The Bridging Vein to Vein with Big Data session included the following presentations:
1. Shuoyan Ning: Transfusion-related immune modulation and the use of big data analytics
2. Jingcheng Zhao: Big forward-looking data - time for Hemovigilance 2.0?
3. Angelo D'Alessandro: Chemical individuality of the blood donor as gleaned by high-throughput metabolomics of over 13,000 end of storage red blood cell samples and multi-omics analyses of 643 recalled donors
4. Abdirahaman Musa Jibrail: Bridging the Gap Geospatial Analysis to Estimate Demand and Unmet Need of Blood Products in Rural Kenya
MODERATORS: Gustaf Edgren and Katja van der Hurk
After the presentation, there was a questions and answers session, which is also included in the recording.
Transfusion-related immune modulation and the use of big data analytics
S Ning1,2, N Li3, Y Liu1, J Acker4,5, D Arnold1, C Hillis1, K Lucier1, B Rochwerg1, S Syed1, M Zeller1,2, N Heddle1
1McMaster University, Hamilton, 2Canadian Blood Services, Ancaster, 3University of Calgary, Calgary, 4University of Alberta, 5Canadian Blood Services, Edmonton, Canada
Background/aims: Transfusion-related immune modulation (TRIM) may lead to an increased risk of patient complications, none of which are currently monitored by post-transfusion surveillance systems. The impact of blood policy, collection and process changes on TRIM outcomes also remain unexplored.
Methods: All adult transfused and non-transfused hospitalized in-patients from 2002 to 2018 in Hamilton, Ontario Canada were included in this retrospective study. Data were analysed using IN-TRUST (an interactive interface to our large Transfusion Research Utilisation Surveillance and Tracking (TRUST) database); TRUST is a multihospital database with clinical, laboratory, and transfusion data. TRIM outcomes (sepsis, respiratory failure, venous thrombosis and organ dysfunction) were captured by International Statistical Classification of Diseases and Related Health Problems (ICD-10-CA) codes, Canadian Classification of Health Interventions (CCI) codes, and laboratory parameters where applicable with validation studies performed. Blood supplier provided data on changes made to blood policy, collection and processing, as well as their quality control impacts. Time series trend graphs using aggregate data were used to identify the CBS change(s) most correlated with changes in TRIM outcomes.
In the second phase of the study, we performed a traditional logistic regression analysis adjusting for key covariates to explore the association between consolidation of blood production in Brampton Ontario (consolidation) and TRIM outcomes. Admitted hospital in-patients who received 1 or more red blood cell (RBC) transfusions from Jan 2010 to Dec 2014 were included.
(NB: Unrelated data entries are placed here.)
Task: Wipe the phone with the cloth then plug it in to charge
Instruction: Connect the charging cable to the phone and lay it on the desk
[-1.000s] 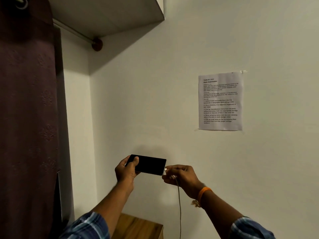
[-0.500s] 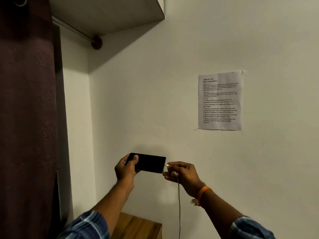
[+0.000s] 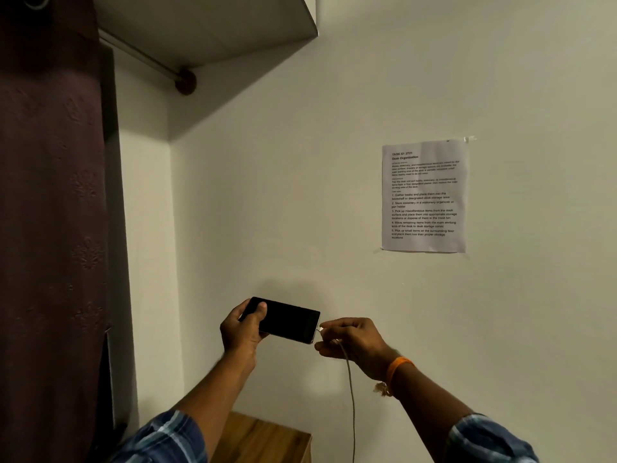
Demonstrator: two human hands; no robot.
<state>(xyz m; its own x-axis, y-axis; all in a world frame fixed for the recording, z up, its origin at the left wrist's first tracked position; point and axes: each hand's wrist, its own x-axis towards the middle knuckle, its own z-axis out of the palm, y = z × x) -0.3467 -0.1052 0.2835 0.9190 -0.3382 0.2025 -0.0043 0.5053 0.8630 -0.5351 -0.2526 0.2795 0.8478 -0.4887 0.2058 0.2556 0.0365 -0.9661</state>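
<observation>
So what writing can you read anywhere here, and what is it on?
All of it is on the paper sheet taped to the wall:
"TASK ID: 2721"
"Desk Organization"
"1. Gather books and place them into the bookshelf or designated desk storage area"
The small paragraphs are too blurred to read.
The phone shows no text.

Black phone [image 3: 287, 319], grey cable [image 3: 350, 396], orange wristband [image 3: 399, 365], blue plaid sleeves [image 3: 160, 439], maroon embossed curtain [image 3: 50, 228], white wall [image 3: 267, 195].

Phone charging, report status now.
Left hand grips phone, screen dark. Right hand pinches cable plug at phone's right end; seating unclear. Nothing in the way.
</observation>
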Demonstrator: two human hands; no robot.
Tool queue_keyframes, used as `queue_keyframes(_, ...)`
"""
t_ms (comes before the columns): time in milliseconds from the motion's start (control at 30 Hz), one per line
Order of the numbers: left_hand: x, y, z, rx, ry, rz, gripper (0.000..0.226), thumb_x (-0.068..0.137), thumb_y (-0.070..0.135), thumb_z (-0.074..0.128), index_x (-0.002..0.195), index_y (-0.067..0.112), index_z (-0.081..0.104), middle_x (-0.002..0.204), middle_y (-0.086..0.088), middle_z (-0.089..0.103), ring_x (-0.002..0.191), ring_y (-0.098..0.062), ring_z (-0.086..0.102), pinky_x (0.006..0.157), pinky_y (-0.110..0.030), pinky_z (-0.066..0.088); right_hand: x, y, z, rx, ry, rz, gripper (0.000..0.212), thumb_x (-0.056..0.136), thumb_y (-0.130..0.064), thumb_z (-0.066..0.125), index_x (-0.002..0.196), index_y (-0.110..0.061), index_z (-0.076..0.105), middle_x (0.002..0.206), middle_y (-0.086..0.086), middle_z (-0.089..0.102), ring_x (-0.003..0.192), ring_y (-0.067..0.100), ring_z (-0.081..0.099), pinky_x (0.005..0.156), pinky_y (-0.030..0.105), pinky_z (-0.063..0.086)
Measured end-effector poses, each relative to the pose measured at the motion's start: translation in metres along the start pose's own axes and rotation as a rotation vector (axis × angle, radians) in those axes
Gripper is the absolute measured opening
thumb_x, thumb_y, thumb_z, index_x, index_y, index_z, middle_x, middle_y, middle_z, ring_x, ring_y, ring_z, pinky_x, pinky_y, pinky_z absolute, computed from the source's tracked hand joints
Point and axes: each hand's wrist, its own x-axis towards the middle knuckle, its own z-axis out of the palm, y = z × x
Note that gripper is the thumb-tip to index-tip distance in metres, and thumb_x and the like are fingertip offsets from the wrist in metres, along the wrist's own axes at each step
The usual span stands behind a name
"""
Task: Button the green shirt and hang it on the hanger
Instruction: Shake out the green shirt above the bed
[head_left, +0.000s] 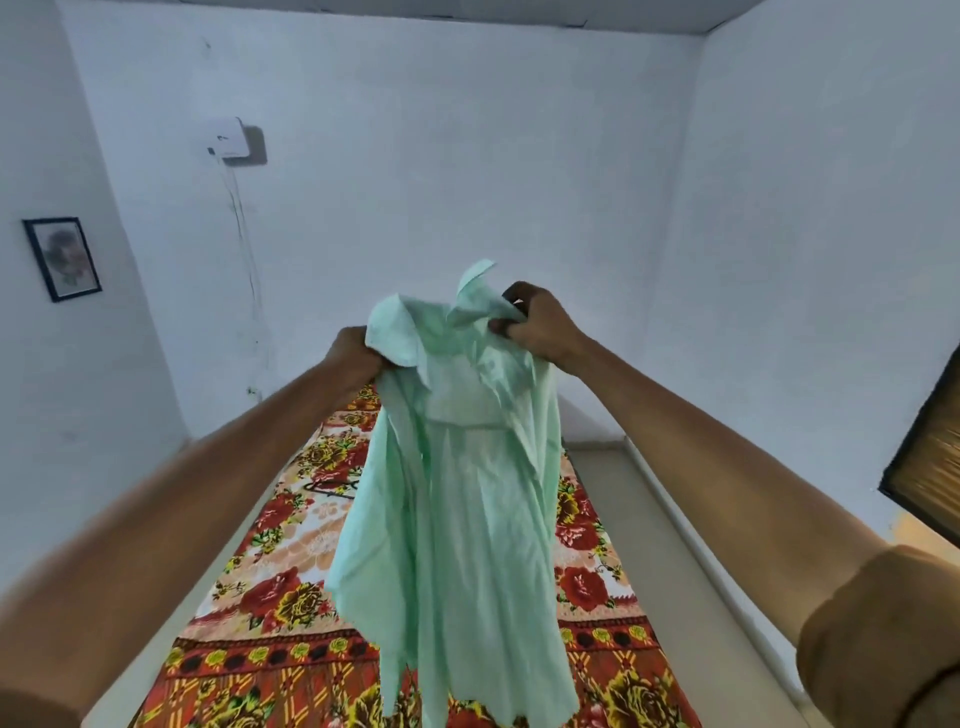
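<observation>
Pale walls (467, 156) fill the upper frame, and a bed under a red and yellow flowered blanket (291, 587) runs up the lower middle. Held up in front of it, at the centre of the frame, hangs the green shirt (457, 493), its front falling open in two loose panels — so the buttoning looks not yet begun, as far as can be seen. The left hand (353, 358) grips the fabric near the collar at the shirt's left edge, fingers bunched into the cloth; the right hand (540, 322) pinches the collar area at the upper right, fingers curled round a fold. Just left of the shirt, on the blanket, a dark thin shape shows — probably the hanger (332, 488), though it is half hidden. Judging from this, both steps are left: closing the buttons, then hanging the shirt.
</observation>
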Motion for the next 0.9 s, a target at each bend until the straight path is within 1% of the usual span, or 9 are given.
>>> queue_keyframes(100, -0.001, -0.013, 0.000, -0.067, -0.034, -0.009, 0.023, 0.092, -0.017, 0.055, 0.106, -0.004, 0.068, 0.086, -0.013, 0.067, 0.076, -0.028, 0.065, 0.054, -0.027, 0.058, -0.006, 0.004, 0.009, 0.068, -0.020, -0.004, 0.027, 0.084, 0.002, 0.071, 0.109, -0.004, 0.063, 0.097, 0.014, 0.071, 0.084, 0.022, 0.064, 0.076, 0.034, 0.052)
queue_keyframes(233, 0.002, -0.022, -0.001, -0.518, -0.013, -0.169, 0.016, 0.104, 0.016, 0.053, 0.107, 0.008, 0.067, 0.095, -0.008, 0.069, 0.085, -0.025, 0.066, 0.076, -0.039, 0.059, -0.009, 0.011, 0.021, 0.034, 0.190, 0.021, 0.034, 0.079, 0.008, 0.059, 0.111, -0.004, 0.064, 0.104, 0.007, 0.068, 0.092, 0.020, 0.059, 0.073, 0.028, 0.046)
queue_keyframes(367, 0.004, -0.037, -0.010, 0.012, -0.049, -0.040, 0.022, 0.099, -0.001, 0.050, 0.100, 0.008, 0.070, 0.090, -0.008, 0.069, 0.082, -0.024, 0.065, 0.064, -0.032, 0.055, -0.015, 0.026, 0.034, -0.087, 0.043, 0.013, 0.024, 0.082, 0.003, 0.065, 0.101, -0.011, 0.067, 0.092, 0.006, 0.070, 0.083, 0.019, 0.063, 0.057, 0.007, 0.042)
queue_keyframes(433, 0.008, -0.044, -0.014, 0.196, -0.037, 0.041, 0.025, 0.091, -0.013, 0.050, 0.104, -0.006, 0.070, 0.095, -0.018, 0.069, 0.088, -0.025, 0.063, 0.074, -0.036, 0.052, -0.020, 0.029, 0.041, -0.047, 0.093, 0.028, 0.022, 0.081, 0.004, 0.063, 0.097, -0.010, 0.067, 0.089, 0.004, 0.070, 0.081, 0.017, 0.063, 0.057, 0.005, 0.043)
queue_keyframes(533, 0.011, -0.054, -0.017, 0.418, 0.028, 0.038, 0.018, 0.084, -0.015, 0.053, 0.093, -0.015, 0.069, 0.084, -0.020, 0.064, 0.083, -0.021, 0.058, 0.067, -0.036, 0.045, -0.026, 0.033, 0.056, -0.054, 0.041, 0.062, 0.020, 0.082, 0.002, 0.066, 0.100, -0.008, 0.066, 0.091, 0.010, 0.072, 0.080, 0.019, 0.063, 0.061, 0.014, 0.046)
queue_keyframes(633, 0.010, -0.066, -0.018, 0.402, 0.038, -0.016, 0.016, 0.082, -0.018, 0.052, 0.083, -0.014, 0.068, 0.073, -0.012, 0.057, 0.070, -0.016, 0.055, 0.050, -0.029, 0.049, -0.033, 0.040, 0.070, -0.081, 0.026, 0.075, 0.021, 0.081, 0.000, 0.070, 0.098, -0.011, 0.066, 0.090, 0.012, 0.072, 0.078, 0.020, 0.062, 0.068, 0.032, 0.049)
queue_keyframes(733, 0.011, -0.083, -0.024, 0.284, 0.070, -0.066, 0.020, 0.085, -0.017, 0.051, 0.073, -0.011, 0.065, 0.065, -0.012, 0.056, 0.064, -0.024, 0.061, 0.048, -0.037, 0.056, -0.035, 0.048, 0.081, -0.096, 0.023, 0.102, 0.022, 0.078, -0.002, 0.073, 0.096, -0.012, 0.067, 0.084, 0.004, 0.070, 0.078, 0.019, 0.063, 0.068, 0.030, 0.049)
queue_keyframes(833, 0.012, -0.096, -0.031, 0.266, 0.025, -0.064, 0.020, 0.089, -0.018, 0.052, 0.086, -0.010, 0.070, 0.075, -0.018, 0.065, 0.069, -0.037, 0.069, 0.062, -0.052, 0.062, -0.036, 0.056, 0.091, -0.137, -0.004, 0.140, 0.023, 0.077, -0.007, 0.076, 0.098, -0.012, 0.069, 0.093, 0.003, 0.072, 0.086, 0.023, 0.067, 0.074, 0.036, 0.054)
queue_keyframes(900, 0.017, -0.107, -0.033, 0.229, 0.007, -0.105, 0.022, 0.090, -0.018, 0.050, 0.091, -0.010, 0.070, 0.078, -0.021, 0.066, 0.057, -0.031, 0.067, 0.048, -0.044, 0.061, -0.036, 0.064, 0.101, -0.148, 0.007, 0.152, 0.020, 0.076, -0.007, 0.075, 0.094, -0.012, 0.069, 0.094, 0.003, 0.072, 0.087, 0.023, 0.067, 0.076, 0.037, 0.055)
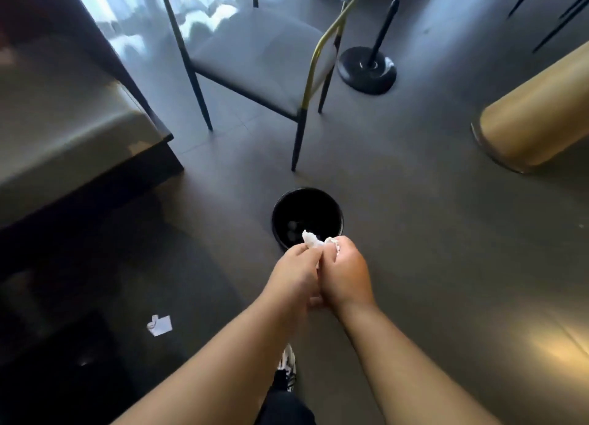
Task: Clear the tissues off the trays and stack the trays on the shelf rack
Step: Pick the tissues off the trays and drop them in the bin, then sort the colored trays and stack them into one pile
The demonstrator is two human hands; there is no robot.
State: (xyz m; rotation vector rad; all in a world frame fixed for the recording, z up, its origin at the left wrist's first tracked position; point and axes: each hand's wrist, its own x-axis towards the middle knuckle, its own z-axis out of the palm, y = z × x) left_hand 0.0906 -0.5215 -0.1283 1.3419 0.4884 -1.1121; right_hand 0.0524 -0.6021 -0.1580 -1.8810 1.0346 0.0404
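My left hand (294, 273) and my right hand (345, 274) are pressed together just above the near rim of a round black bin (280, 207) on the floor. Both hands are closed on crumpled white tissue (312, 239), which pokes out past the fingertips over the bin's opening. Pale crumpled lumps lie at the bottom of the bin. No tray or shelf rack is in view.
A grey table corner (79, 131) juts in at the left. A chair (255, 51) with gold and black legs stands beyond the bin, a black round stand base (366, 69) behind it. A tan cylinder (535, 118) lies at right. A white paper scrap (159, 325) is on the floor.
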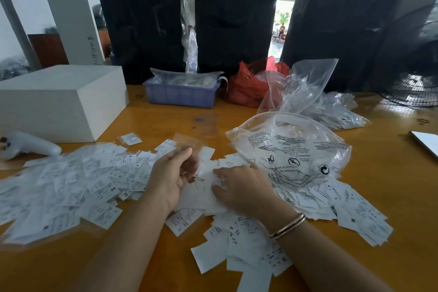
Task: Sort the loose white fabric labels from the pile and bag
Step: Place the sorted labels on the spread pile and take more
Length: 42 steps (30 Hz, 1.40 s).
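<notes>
Loose white fabric labels (71, 187) with black size print lie spread across the yellow table, thickest at the left and in front of me. A clear zip bag (291, 149) with black warning print lies over the labels at the right. My left hand (170, 175) hovers at the middle, its fingers curled round a small clear plastic sleeve that shows blurred. My right hand (239, 187), with a bangle at the wrist, lies palm down on the labels beside the bag, fingertips pressing them.
A white box (61, 99) stands at the left with a white controller (26, 146) before it. Behind are a blue tray (182, 95) of bags, a red plastic bag (248, 85), more clear bags (308, 83) and black bundles. A fan (412, 85) sits far right.
</notes>
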Tool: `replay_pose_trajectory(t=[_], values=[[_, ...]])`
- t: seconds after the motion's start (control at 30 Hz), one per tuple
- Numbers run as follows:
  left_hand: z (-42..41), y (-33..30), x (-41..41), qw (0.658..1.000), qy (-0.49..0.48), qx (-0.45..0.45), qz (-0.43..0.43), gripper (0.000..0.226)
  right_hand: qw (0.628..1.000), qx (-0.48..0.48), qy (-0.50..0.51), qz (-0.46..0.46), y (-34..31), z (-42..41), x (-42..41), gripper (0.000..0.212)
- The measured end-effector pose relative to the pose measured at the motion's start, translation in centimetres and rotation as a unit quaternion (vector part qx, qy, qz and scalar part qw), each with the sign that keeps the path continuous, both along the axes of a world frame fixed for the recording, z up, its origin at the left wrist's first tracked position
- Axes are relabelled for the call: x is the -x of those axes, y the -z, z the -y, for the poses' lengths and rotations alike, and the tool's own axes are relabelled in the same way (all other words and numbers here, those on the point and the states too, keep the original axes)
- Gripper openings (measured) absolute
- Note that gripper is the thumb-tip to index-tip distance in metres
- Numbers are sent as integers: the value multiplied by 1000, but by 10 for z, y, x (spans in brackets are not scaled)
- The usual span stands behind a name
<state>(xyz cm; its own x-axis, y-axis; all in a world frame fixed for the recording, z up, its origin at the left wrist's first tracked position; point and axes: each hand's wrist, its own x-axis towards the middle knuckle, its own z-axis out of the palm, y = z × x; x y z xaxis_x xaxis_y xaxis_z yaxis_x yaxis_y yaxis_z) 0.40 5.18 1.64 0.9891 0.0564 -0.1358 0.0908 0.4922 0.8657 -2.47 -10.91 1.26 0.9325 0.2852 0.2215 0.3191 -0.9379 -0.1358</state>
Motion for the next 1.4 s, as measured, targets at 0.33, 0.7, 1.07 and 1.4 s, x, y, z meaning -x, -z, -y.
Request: replay_pose_trajectory(t=[0.33, 0.7, 1.07, 1.4], values=[[-3, -2, 2, 1000, 24, 10, -15, 4, 998, -5, -52, 17, 0, 1, 0, 31], [5, -3, 8, 999, 27, -40, -1, 14, 848, -523, 76, -42, -11, 15, 2, 18], [10, -4, 10, 996, 77, 38, -6, 13, 704, -699, 77, -97, -14, 3, 13, 24], [12, -5, 13, 994, 101, -51, -7, 3, 656, -730, 114, -154, -15, 0, 18, 11]])
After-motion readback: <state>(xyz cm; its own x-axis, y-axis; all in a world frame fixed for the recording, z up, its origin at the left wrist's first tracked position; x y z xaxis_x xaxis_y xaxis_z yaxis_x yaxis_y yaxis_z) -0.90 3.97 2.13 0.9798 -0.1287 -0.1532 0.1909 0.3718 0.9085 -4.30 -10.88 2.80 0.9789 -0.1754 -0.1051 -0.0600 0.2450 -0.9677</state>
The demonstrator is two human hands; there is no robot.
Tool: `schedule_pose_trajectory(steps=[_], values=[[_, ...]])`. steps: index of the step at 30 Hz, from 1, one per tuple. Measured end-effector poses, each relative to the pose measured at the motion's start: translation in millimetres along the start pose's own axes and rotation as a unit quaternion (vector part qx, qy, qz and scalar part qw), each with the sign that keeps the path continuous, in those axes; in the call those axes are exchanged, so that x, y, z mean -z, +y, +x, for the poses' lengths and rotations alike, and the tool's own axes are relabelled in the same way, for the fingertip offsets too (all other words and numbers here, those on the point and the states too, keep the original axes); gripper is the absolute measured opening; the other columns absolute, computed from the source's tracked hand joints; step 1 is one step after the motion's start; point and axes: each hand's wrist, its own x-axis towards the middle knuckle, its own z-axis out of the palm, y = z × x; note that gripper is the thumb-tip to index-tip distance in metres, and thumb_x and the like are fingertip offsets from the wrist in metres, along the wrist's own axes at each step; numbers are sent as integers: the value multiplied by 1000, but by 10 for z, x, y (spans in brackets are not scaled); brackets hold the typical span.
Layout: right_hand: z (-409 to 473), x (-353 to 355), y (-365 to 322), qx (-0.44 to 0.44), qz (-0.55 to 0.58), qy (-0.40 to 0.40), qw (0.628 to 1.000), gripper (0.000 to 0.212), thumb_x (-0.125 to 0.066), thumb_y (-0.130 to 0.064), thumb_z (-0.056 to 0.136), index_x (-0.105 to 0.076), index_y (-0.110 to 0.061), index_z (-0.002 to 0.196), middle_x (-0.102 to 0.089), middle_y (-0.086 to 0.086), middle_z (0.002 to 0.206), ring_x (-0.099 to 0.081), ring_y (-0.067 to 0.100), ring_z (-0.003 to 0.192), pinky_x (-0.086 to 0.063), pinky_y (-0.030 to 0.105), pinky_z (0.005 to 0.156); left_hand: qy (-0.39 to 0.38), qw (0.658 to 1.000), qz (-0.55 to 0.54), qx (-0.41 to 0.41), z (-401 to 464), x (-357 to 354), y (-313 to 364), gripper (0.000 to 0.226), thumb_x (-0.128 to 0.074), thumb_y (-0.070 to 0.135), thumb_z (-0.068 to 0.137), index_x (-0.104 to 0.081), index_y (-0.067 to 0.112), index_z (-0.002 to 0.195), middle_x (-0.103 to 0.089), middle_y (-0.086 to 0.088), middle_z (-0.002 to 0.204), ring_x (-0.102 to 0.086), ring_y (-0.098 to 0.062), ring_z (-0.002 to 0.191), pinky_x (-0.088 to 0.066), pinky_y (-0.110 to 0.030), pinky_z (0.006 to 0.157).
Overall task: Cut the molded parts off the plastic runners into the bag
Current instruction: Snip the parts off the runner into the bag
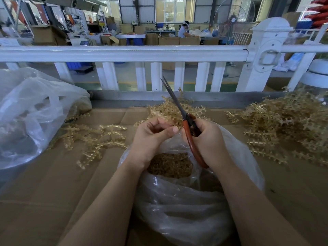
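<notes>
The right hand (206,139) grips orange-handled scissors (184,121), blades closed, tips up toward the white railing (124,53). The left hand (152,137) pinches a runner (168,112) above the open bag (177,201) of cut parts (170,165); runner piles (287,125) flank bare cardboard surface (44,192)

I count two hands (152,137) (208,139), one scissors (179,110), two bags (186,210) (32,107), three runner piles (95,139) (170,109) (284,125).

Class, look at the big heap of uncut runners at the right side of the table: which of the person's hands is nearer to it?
Right. The right hand, gripping the scissors, lies between the middle and the heap of runners; the left hand is farther left.
</notes>
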Motion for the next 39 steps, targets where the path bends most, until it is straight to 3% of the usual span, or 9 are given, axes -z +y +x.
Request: schedule_pose_trajectory(steps=[6,9,12,16,19,23,26,33,39], values=[[-8,-2,-9,4,-17,11,1000,6,-75,-27,89,-72,-24,93,-71,-10,74,-68,6,74,-59,36,74,25,999,-21,-1,5,17,-5,13,-74,19,76,-70,7,76,-67,-4,66,-62,-12,65,-52,-21,70],[-15,1,-20,21,-17,13,1000,8,-75,-30,88,-71,-23,90,-70,-8,72,-67,7,71,-59,39,71,23,999,-32,-10,9,17,-9,7,-74,18,78,-74,16,71,-68,-5,67,-62,-13,66,-52,-22,70],[-40,2,-13,56,-33,22,998,26,-70,-48,84,-71,-22,86,-68,-8,69,-65,9,68,-57,42,66,34,999,-27,-32,8,30,-28,8,-71,15,82,-72,9,77,-67,-5,69,-61,-16,71,-52,-25,73],[-47,39,31,64,-120,22,990,54,-56,-84,70,-63,-35,93,-66,-20,79,-61,0,79,-50,21,67,75,995,-44,-53,20,31,-22,3,-67,7,87,-69,5,86,-67,6,68,-60,-6,67,-50,-19,70],[-50,49,55,104,-182,26,977,55,-51,-86,71,-55,-35,93,-59,-23,83,-55,0,82,-37,10,67,70,993,-31,-86,17,42,-15,10,-61,0,92,-67,7,87,-66,12,68,-59,1,68,-47,-14,69],[-48,36,68,123,-246,31,961,61,-54,-84,74,-55,-27,95,-59,-17,89,-53,4,83,-35,11,64,69,993,-30,-96,17,60,-18,15,-63,12,90,-68,19,77,-59,10,67,-48,-7,66,-42,-19,66],[-45,45,59,129,-280,38,950,64,-54,-84,75,-58,-24,97,-62,-15,90,-53,5,82,-38,18,65,62,993,-30,-96,25,68,-32,25,-61,5,93,-69,20,75,-61,12,68,-52,-3,67,-43,-16,69],[-42,60,27,113,-277,17,954,65,-52,-86,71,-58,-27,95,-59,-18,88,-54,4,81,-33,10,62,46,993,-65,-81,9,61,-7,16,-64,17,86,-80,22,83,-67,14,70,-60,6,71,-46,-10,70],[-39,63,1,116,-291,32,949,64,-45,-91,71,-55,-31,89,-53,-23,81,-50,-1,73,-32,8,60,39,994,-68,-76,10,50,21,22,-62,15,85,-76,24,71,-64,14,64,-57,5,67,-45,-11,69]])
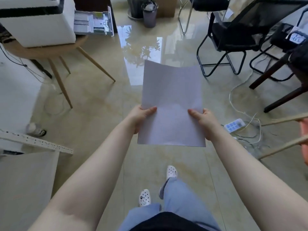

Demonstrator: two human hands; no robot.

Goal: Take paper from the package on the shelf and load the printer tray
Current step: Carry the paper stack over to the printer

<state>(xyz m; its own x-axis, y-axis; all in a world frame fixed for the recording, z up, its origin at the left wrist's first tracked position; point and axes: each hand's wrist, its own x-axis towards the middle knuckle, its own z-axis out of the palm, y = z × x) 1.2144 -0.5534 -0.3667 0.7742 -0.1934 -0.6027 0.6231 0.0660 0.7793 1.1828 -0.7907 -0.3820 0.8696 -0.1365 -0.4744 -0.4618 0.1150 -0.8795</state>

Primary outcome was in-hospital mortality, and secondary outcomes included sepsis, respiratory failure and organ dysfunction.
Results: ICD-10 sepsis codes were validated using prospectively collected observational study from a published study (DYNAMICS), showing specificity of 94% and sensitivity of 42.2%. Respiratory failure CCI codes were validated using manual chart review with specificity of 89.4% and sensitivity of 71.6%. The blood supplier identified 10 key product policy, collection or production changes. A total of 32 time series trend graphs were generated comparing transfused with non-transfused patients—identifying consolidation as a key production change. In the second phase of the study, 9871 and 7871 patients with an index hospital admission receiving 1 or more RBC transfusion were identified pre- and post-consolidation, respectively. Multivariate analysis found no increase in in-hospital mortality when post-consolidation was compared to pre-consolidation (odds ratio [OR]1.003, 95% confidence interval [CI] 0.887–1.135, p = 0.954). Respiratory failure (OR 0.831, CI 0.650–1.062, p = 0.139) and organ dysfunction (OR 0.949, 95% CI 0.836–1.078, p = 0.421) similarly showed no harm following consolidation. There was a statistically significant reduction with sepsis following consolidation (OR 0.811, 95% CI 0.743–0.886, p < 0.001).
Conclusion: Using a hypothesis-generating analytics approach, consolidation of blood production was identified as a key change made by the blood supplier. Consolidation was not associated with changes in in-hospital mortality, respiratory failure and organ dysfunction but was associated with a reduced risk of sepsis.